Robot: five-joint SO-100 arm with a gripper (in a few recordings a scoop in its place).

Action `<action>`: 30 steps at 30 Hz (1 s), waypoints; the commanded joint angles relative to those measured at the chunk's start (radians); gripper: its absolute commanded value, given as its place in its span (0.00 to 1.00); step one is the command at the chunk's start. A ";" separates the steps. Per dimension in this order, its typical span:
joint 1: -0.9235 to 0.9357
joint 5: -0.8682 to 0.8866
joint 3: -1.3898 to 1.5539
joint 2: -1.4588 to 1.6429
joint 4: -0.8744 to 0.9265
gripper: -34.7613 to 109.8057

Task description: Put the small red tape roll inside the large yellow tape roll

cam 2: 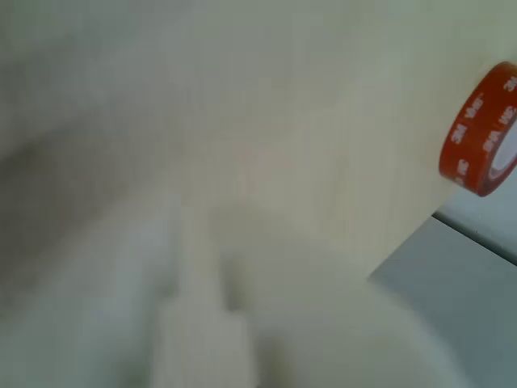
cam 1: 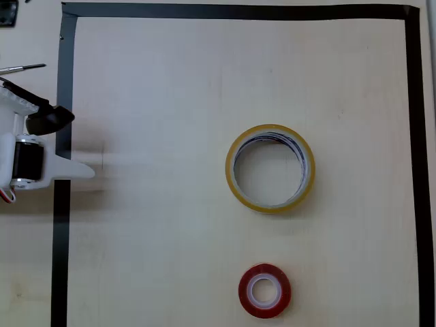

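Overhead view, large yellow tape roll [cam 1: 270, 169] apart from small red tape roll [cam 1: 264, 291], gripper [cam 1: 71, 143] grasping nothing, wrist view, roll's white lettering

A pale wooden tabletop [cam 1: 170, 238], evenly lit, is framed by a black tape border [cam 1: 63, 225].

a lab-style test bench: a pale wooden table [cam 1: 170, 102] with a black tape border [cam 1: 238, 11] framing the work area.
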 commanded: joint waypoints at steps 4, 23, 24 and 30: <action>0.009 0.011 -0.015 0.029 0.018 0.25; 0.110 0.003 -0.379 -0.149 0.080 0.24; 0.126 -0.006 -0.451 -0.259 0.063 0.24; 0.216 -0.025 -0.960 -0.997 0.021 0.24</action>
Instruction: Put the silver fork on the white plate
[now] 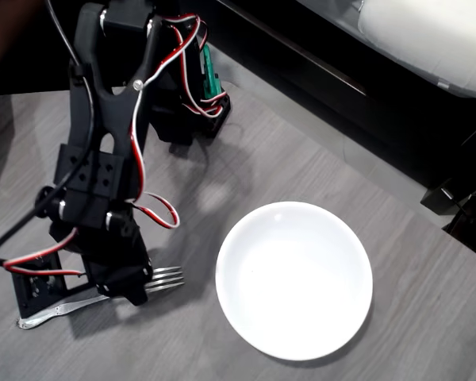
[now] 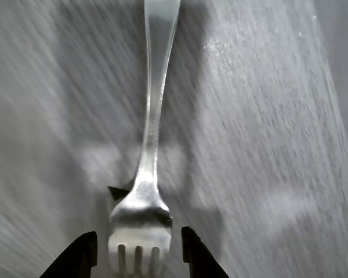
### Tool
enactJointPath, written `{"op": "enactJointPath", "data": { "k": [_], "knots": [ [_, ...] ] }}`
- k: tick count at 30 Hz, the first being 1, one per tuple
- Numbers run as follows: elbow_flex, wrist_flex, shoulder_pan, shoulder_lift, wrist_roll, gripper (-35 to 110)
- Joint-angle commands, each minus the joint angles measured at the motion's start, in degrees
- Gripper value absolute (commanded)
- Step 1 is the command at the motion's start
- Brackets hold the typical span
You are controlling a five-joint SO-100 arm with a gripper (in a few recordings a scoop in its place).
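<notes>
A slim, shiny silver fork (image 1: 103,295) lies flat on the grey wood-grain surface (image 1: 428,317), its tines pointing toward a plain round glossy white plate (image 1: 294,279) that sits nearby to the right in the overhead view, not touching it. The black arm's gripper (image 2: 138,249) is lowered over the fork's head, its two dark fingers (image 2: 81,255) spread apart on either side of the tines and not visibly pressing them. A grasp this far forward on the utensil could let the long handle swing or slip free in a lift, since the metal looks smooth and thin. In the overhead view the arm covers the fork's neck; in the wrist view the handle's end is cut off at the top edge.
</notes>
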Motion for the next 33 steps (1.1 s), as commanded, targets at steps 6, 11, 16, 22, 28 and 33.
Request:
{"op": "enactJointPath", "data": {
  "k": [6,11,16,22,28,33],
  "knots": [
    [-0.6,-3.4,-0.9,-2.5,-0.2,4],
    [-0.6,-3.9,-0.9,-2.2,-0.1,0],
    [-0.6,-3.3,-0.5,0.2,-0.2,0],
    [-0.6,-1.5,-0.5,6.8,-0.2,0],
    [-0.7,1.2,-3.4,18.6,0.8,0],
    [-0.7,5.7,-13.4,25.0,5.6,0]
  ]
}}
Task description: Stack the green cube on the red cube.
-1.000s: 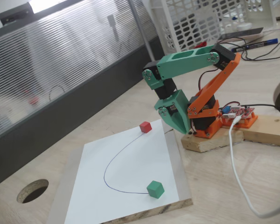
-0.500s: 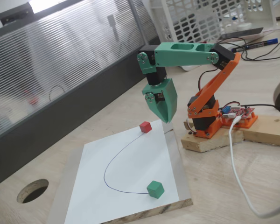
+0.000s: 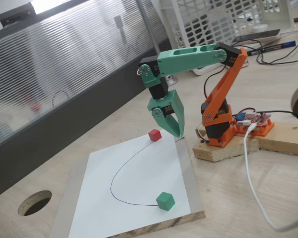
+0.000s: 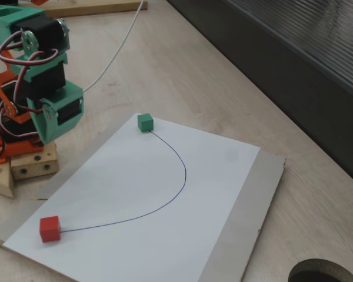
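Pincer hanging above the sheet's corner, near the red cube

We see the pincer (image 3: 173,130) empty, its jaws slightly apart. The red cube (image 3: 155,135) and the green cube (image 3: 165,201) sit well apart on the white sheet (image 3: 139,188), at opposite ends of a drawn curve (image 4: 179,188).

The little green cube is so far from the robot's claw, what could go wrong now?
1. The green gripper hangs open near the small matte red cube, so it might bump that cube on its way over.
2. The small teal-green cube sits close to the edge of the white paper-covered board; a clumsy grab could push it off.
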You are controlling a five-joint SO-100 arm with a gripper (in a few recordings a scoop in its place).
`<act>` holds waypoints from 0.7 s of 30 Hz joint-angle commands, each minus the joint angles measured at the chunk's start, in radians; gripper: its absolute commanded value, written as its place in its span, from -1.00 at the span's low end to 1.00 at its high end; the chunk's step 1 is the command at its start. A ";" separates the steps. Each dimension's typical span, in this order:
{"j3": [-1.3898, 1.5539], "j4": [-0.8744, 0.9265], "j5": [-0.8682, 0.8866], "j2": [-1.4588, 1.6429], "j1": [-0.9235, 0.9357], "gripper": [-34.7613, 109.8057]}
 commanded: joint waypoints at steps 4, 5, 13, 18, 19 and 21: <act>-0.014 0.017 0.005 0.000 -0.101 -0.47; -0.014 0.015 0.005 -0.005 -0.127 -0.47; -0.014 0.015 0.005 -0.012 -0.344 -0.47; -0.014 0.005 0.012 -0.012 -0.476 -0.47; -0.014 -0.014 0.014 -0.012 -0.494 -0.47; -0.012 -0.069 0.014 -0.012 -0.514 -0.47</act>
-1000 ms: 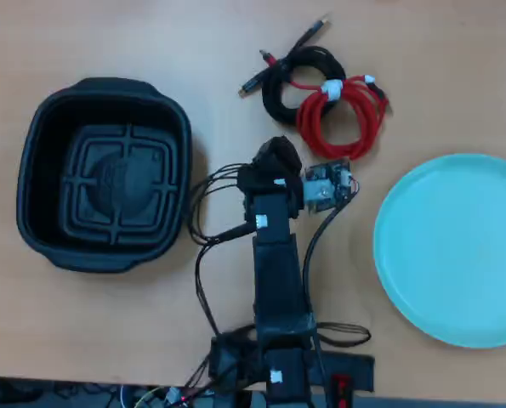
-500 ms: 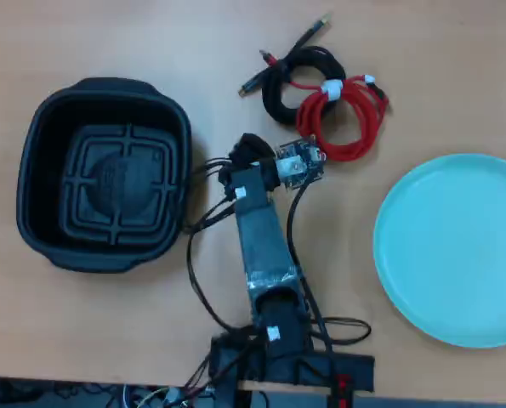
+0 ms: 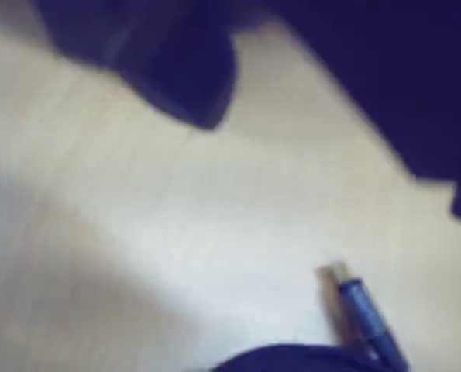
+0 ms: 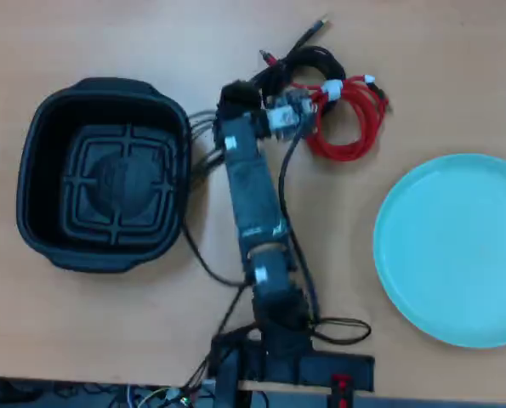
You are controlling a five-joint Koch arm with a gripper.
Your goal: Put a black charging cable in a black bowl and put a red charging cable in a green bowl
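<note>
In the overhead view the black charging cable (image 4: pixel 310 61) lies coiled at the top centre. The red charging cable (image 4: pixel 352 123), with its white tie, lies just below and to the right of it. The black bowl (image 4: pixel 31 183) stands at the left and the green bowl (image 4: pixel 452 246) at the right, and both hold nothing. My gripper (image 4: pixel 240 92) hovers at the left edge of the black coil. The blurred wrist view shows two dark jaws apart, the gripper (image 3: pixel 331 155) open over bare table. A metal-tipped plug (image 3: pixel 359 306) lies at the lower right.
The arm's base (image 4: pixel 274 353) sits at the table's front edge in the overhead view, with thin robot wires (image 4: pixel 206 149) trailing toward the black bowl. The wooden tabletop (image 4: pixel 406 51) shows between the two bowls and behind them.
</note>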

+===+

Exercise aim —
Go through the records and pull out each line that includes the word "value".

Output below —
Action `<action>`: 30 steps at 30 Hz (1 s), waypoints; the commanded joint angles relative to those measured at the chunk's start (radians); gripper: its absolute commanded value, given as its place in its span (0.00 to 1.00); step one is the command at the chunk's start. A ";" separates the steps. Per dimension in this order, its typical span:
- Gripper value absolute (commanded)
`<act>` holds waypoints from 0.7 s of 30 Hz joint-angle commands, each minus the joint angles measured at the chunk's start, in radians; gripper: its absolute commanded value, written as its place in its span, from -1.00 at the span's low end to 1.00 at its high end; the chunk's step 1 is the command at its start. A ";" separates the steps. Each dimension's typical span, in this order:

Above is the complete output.